Task directions:
From the records below, transcribe exactly the lines that begin at the line with "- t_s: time" and end at the line with "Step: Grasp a", both included.

==================================================

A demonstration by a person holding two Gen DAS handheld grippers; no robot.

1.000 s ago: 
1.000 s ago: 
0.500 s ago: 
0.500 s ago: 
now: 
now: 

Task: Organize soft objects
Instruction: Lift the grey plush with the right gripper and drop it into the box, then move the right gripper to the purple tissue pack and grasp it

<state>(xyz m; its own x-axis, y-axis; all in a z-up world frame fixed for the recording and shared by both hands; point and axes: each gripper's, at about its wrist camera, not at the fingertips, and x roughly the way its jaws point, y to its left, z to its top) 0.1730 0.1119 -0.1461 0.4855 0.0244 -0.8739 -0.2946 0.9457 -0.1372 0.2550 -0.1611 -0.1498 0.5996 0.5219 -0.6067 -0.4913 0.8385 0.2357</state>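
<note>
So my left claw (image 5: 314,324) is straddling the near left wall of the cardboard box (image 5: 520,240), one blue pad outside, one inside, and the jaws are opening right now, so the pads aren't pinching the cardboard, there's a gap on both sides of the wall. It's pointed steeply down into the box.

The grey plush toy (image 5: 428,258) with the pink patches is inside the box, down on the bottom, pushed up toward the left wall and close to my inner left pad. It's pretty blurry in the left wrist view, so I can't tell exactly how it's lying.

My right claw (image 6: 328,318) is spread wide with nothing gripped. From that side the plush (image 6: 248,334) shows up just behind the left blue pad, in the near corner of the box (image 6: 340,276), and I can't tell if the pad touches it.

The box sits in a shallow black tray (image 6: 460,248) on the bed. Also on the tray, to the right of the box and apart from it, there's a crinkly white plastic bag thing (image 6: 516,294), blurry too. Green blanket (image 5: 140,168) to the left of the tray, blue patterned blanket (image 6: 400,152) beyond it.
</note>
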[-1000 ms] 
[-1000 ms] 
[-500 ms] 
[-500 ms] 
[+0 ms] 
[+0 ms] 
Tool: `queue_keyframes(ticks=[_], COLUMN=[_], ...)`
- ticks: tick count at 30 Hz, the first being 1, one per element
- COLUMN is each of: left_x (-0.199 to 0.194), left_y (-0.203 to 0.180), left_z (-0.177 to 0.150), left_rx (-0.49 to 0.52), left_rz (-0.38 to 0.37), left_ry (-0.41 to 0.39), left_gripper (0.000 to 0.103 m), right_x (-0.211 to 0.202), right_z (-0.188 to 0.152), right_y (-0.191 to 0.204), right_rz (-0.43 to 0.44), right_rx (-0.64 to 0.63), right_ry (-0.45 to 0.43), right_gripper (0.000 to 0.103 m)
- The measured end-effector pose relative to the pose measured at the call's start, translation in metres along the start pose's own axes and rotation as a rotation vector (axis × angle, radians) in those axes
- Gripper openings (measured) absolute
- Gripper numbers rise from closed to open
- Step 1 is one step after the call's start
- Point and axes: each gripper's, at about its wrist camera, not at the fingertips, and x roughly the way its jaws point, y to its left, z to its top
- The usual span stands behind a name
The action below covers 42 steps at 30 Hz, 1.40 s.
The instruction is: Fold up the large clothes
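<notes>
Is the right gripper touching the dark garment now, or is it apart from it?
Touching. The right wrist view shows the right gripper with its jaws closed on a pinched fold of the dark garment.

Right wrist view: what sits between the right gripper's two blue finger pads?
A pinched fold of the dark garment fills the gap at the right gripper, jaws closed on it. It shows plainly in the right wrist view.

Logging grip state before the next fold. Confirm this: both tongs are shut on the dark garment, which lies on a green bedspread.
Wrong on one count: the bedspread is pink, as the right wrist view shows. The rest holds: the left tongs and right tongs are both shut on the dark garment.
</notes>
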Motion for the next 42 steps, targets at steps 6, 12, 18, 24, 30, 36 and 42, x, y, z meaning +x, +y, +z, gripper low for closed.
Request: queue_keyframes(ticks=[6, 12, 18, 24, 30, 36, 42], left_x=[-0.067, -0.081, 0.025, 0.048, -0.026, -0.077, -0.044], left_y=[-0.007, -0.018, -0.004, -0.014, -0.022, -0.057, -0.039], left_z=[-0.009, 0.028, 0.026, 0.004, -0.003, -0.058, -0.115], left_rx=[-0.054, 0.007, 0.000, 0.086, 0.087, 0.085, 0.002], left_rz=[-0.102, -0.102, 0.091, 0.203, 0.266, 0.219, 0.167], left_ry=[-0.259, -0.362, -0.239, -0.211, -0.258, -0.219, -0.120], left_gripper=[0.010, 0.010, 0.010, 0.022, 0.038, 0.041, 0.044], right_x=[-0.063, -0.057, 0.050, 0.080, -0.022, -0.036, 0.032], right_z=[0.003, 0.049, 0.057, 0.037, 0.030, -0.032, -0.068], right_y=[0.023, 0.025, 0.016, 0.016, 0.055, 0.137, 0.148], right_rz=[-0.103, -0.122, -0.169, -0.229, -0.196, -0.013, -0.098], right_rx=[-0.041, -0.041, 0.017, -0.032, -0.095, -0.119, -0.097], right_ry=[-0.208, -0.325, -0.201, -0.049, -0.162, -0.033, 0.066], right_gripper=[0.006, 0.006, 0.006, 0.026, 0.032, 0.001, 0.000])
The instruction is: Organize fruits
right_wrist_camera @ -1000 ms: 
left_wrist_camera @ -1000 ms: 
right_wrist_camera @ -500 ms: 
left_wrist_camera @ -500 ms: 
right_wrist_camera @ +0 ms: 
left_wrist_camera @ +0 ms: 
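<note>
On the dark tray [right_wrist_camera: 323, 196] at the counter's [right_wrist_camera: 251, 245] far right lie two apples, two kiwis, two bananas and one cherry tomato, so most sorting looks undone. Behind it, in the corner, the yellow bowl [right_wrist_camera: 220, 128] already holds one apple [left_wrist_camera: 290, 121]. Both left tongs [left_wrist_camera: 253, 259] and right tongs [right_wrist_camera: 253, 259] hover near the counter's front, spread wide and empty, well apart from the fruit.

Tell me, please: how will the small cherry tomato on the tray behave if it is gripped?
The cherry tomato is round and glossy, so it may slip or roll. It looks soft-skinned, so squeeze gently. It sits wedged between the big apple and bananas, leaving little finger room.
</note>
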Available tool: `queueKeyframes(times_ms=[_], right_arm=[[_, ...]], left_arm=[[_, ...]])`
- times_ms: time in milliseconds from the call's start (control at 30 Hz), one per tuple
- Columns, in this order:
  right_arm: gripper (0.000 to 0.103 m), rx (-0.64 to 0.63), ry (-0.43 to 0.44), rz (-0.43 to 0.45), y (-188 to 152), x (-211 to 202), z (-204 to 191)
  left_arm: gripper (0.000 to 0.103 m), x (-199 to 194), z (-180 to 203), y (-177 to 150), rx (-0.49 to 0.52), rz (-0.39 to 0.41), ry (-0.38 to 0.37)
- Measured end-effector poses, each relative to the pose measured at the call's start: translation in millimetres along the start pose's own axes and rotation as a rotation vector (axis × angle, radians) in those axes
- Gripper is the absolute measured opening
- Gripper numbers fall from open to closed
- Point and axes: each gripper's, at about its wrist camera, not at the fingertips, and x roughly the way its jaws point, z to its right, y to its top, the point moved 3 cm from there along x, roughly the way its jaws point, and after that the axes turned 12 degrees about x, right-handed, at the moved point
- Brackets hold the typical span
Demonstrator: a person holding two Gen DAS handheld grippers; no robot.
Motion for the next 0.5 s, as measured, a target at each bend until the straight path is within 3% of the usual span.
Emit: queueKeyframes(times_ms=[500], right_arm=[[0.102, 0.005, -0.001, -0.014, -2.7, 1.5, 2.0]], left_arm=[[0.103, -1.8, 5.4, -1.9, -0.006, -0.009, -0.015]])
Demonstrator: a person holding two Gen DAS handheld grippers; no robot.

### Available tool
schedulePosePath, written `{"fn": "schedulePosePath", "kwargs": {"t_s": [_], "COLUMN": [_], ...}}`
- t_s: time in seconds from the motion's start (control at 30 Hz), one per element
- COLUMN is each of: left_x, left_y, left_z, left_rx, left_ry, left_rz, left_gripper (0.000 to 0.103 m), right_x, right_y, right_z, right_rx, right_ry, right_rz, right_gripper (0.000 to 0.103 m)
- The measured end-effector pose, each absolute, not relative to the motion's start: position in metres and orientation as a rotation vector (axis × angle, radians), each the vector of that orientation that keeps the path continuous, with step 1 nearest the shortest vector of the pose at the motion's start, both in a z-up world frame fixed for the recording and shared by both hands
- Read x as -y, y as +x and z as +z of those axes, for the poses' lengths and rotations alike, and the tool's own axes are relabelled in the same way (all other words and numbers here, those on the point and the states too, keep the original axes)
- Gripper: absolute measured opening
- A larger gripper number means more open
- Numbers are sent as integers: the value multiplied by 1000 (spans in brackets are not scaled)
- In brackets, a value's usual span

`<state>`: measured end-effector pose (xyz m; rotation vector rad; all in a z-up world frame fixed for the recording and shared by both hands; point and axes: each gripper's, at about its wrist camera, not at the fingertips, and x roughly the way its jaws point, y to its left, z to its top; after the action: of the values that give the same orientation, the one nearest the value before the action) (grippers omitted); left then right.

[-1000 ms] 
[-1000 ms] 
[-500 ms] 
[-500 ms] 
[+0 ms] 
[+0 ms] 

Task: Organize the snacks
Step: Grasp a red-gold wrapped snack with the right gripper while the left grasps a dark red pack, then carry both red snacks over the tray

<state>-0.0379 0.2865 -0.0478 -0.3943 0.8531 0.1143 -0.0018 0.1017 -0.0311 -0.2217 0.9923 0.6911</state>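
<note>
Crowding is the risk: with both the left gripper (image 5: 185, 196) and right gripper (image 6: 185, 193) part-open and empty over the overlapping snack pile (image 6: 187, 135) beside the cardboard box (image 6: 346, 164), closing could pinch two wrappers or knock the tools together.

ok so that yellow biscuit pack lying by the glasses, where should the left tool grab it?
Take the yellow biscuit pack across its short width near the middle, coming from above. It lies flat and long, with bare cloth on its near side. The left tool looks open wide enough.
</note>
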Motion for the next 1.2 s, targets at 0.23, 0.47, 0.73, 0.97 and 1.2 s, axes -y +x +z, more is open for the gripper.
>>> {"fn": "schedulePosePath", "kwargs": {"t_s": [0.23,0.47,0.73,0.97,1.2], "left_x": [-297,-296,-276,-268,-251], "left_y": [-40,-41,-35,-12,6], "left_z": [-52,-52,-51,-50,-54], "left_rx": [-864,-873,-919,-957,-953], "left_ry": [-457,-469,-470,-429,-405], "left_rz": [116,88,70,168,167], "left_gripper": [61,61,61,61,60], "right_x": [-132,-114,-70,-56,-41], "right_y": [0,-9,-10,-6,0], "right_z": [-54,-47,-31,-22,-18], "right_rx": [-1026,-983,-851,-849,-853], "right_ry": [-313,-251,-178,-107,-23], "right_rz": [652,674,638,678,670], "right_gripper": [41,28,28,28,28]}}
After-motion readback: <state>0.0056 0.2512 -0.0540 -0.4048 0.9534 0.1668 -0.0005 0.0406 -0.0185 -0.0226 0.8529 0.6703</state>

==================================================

Answer to this exercise:
- t_s: time in seconds from the motion's start (control at 30 Hz), one per element
- COLUMN is each of: left_x, left_y, left_z, left_rx, left_ry, left_rz, left_gripper (0.000 to 0.103 m), right_x, right_y, right_z, right_rx, right_ry, right_rz, right_gripper (0.000 to 0.103 m)
- The measured end-effector pose, each absolute, not relative to the motion's start: position in metres and orientation as a rotation vector (axis × angle, radians), each the vector of that orientation that keeps the path continuous, with step 1 nearest the shortest vector of the pose at the motion's start, both in a z-up world frame fixed for the recording and shared by both hands
- Read x as -y, y as +x and z as +z of those axes, for the poses' lengths and rotations alike, and the tool's own axes are relabelled in the same way (all other words and numbers here, those on the point and the states too, keep the original axes)
- Gripper: absolute measured opening
- A larger gripper number means more open
- Numbers are sent as integers: the value multiplied by 1000 (spans in brackets are not scaled)
- In brackets, a value's usual span

`<state>`: measured end-effector pose (xyz m; rotation vector rad; all in a z-up world frame fixed for the recording and shared by both hands; point and axes: each gripper's, at about its wrist camera, not at the fingertips, and x roughly the way its jaws point, y to its left, z to its top; after the action: of the values that give the same orientation, the one nearest the value before the action) (grippers omitted); left then right.

[-1000 ms] 
[-1000 ms] 
[-500 ms] 
[-500 ms] 
[+0 ms] 
[+0 ms] 

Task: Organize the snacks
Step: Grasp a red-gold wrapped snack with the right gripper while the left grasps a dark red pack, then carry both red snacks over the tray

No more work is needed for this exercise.